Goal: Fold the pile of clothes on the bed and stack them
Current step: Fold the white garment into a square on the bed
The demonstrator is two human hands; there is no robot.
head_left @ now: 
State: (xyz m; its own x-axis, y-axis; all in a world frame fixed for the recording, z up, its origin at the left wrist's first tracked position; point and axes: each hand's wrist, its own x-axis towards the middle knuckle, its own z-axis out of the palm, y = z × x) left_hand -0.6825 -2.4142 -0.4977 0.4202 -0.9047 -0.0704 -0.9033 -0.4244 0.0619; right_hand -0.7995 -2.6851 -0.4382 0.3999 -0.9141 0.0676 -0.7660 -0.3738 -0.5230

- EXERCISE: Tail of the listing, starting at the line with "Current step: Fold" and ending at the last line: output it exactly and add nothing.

- TASK RESULT:
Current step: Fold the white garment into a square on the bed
The demonstrator is two human hands; there is no robot.
head_left @ now: 
State: (xyz m; its own x-axis, y-axis; all in a world frame fixed for the recording, z up, its origin at the left wrist's first tracked position; point and axes: each hand's wrist, its own x-axis towards the middle knuckle, its own z-axis out of the palm, y = z × x) left_hand -0.6825 -2.4142 -0.4977 0.4202 -0.9047 -0.0704 -0.9033 -0.4244 0.0619; right_hand -0.7995 -2.6851 -0.4382 0.3999 -0.9141 0.0676 -0.7660 -0.3738 -0.5230

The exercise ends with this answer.